____ EXERCISE DATA
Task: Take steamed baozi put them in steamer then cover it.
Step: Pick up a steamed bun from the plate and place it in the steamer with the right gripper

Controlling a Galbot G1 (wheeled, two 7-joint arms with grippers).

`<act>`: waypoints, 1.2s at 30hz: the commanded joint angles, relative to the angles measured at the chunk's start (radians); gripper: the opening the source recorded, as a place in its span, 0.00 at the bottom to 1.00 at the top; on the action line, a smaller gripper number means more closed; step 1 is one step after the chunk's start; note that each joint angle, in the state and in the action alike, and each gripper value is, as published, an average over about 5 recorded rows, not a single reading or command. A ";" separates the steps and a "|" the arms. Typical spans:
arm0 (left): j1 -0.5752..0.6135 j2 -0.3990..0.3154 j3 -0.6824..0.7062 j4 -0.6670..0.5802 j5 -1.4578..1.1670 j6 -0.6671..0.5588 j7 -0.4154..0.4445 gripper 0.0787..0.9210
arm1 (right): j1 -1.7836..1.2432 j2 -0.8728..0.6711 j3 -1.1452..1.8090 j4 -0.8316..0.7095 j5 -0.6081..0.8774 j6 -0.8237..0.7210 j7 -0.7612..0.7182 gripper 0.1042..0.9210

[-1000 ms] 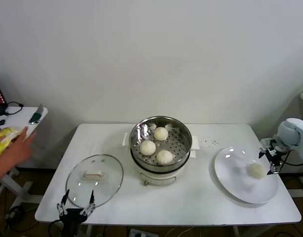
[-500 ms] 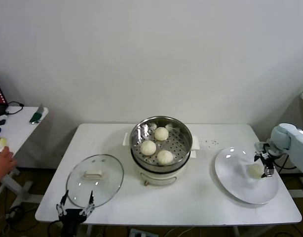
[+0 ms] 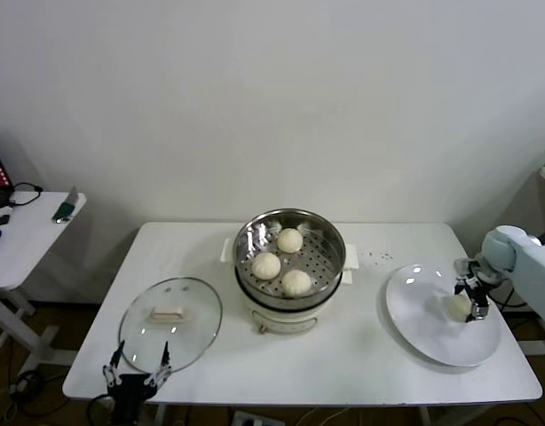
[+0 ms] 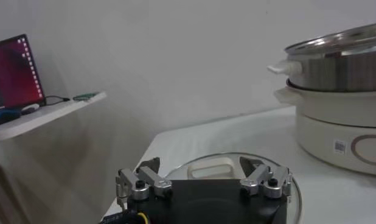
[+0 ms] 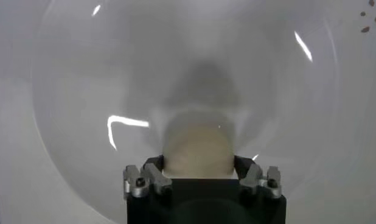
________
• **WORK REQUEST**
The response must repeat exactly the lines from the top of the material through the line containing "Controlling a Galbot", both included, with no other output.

• **SOLUTION FOR THIS TASK**
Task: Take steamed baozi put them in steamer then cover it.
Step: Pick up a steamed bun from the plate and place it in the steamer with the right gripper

Controlling a Galbot G1 (wheeled, two 7-joint arms with grippers).

Nothing else belongs to this exercise.